Will this investment trend continue? At this point, there is no turning back.

We are only midway through September, with three-and-a-half months to go in 2019. But already the year has set the record for investment in legal technology companies, surpassing last year’s record of $1 billion.

So far this year, the total investment in legal tech is at least $1.2 billion. The actual number is higher, because other announced investments did not disclose their dollar amounts. Last year, the total investment was $1 billion — of which half went to a single company — and the year before, in 2017, the total was a relatively paltry $233 million.

Over at my LawSites blog, I have posted the full data on investments to date in 2019, providing details on the companies, amounts, investment types, and dates. The list includes 41 companies, plus two others that did not disclose their investment amounts.

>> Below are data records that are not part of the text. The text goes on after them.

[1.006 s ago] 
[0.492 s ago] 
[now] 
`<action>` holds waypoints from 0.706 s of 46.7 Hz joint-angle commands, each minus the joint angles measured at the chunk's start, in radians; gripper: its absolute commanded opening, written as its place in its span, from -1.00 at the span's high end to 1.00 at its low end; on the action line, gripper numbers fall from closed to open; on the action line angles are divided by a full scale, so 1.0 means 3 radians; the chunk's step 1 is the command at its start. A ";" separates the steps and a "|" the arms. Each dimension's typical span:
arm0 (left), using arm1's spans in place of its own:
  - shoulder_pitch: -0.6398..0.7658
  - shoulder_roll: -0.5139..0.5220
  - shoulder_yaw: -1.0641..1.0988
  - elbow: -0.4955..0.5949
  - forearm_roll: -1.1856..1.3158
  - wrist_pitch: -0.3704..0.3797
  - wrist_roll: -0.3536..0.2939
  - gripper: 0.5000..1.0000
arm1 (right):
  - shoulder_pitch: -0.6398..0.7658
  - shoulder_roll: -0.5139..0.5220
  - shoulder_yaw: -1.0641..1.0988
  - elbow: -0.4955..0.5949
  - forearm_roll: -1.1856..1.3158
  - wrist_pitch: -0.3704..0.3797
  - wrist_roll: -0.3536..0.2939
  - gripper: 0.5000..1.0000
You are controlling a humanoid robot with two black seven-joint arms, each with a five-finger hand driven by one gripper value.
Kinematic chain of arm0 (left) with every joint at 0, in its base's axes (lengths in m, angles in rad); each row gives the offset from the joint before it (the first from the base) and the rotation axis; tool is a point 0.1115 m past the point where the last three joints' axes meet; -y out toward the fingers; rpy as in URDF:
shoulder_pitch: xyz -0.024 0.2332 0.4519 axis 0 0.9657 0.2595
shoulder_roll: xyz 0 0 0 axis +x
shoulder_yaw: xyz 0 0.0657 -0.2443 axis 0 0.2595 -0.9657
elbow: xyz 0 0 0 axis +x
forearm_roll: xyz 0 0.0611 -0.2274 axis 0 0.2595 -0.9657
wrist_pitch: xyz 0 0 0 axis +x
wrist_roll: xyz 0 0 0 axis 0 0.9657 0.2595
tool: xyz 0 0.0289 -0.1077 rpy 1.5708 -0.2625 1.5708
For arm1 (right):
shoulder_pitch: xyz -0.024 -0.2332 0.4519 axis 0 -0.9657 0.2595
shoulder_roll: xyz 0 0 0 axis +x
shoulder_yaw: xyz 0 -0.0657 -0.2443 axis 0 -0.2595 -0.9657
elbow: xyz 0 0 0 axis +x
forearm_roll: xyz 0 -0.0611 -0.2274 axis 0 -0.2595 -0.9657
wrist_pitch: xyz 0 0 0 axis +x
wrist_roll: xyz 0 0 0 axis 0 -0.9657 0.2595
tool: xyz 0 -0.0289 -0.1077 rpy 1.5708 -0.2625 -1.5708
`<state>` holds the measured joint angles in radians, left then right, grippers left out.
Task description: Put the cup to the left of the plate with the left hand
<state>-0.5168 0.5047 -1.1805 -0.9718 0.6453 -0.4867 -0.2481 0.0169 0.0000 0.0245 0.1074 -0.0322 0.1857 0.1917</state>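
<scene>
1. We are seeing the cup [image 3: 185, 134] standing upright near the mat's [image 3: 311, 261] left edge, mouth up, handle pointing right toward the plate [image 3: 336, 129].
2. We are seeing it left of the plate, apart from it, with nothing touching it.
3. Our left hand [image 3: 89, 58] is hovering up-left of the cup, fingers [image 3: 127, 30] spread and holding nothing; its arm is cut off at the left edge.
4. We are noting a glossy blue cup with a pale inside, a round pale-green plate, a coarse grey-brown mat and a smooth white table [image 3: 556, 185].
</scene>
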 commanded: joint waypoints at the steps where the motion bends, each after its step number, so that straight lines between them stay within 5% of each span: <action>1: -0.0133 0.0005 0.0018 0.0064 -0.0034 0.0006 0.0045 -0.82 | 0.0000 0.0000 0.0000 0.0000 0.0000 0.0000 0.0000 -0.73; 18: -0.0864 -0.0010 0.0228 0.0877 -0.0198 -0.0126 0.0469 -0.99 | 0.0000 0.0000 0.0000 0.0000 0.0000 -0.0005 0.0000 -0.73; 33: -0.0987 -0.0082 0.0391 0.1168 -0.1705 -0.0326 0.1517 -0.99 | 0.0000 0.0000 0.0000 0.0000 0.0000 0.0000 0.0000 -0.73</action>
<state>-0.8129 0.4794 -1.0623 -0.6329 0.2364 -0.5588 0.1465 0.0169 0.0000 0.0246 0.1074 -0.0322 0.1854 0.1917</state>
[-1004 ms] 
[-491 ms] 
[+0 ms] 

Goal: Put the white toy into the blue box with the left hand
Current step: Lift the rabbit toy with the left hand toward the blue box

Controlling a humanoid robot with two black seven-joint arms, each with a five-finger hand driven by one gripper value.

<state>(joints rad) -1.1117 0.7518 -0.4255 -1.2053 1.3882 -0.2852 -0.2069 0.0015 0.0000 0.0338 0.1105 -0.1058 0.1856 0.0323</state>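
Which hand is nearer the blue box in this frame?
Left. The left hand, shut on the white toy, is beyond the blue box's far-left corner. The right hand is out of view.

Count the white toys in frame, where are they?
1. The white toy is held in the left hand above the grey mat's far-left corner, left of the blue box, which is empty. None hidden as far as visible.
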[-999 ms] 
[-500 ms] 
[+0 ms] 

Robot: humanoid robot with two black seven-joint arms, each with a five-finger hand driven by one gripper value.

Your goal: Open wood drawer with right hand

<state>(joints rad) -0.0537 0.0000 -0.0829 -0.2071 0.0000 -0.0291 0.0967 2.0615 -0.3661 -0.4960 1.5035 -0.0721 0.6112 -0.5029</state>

The year so far has been bookended by the two largest investments. We were only a few days into January when Onit, a Houston company that provides enterprise workflow products for legal management, contract management, and business process automation, announced a $200 million strategic investment by K1 Investment Management, a Los Angeles private equity firm that specializes in high-growth enterprise software companies.

Until two weeks ago, that stood as the year’s largest investment. Then, on Sept. 4, the cloud law practice management company Clio announced a jaw-dropping $250 million Series D funding round. It is one of the largest investments ever in a legal tech company and the largest ever in a Canadian technology company. (Clio is headquartered in Burnaby, B.C., just outside Vancouver.)

After those two, the other investments that ranked in the year’s top six to date are:

  • $115 million for Icertis, a cloud-based contract lifecycle management company;
  • $83 million for DISCO, an eDiscovery company;
  • $55 million for ContractPodAI, a U.K. contract management company; and
  • $55 million for Fadada, a Chinese electronic signature and contracts company.

Sponsored

Of the 41 companies where the investments are known, at least 12 are focused on some aspect of contracts and contracting — including contract management, contract review, and contract automation. These include four of the top six — Onit, Icertis, ContractPodAI, and Fadada.

But other companies span a range of law-related functions. Notarize, an online notary public service, raised $37 million. Farewill, a U.K. platform for creating wills, raised $9.4 million. Boundless, an immigration platform, raised $7.8 million. DoNotPay, which creates legal apps for consumers, raised $4.6 million.

As I noted a year ago in this column, the conventional wisdom long held that major Silicon Valley and New York investors had no interest in legal technology. Last year’s $1 billion in investments suggested that is no longer true. This year’s investment pace appears to prove that last year was not just an anomaly.

To put this year’s $1.1 billion-plus in perspective, consider that, for the seven years from 2010 to 2017, the total investment in legal technology startups — as charted by Holden Page at Crunchbase — was $1.5 billion. That included the “fluke” year of 2015, in which over $426 million was invested — a number skewed by two major investments that year, $125 million in eDiscovery company Relativity and $71.5 million in legal directory Avvo. In both 2016 and 2017, funding dropped precipitously from that 2015 high.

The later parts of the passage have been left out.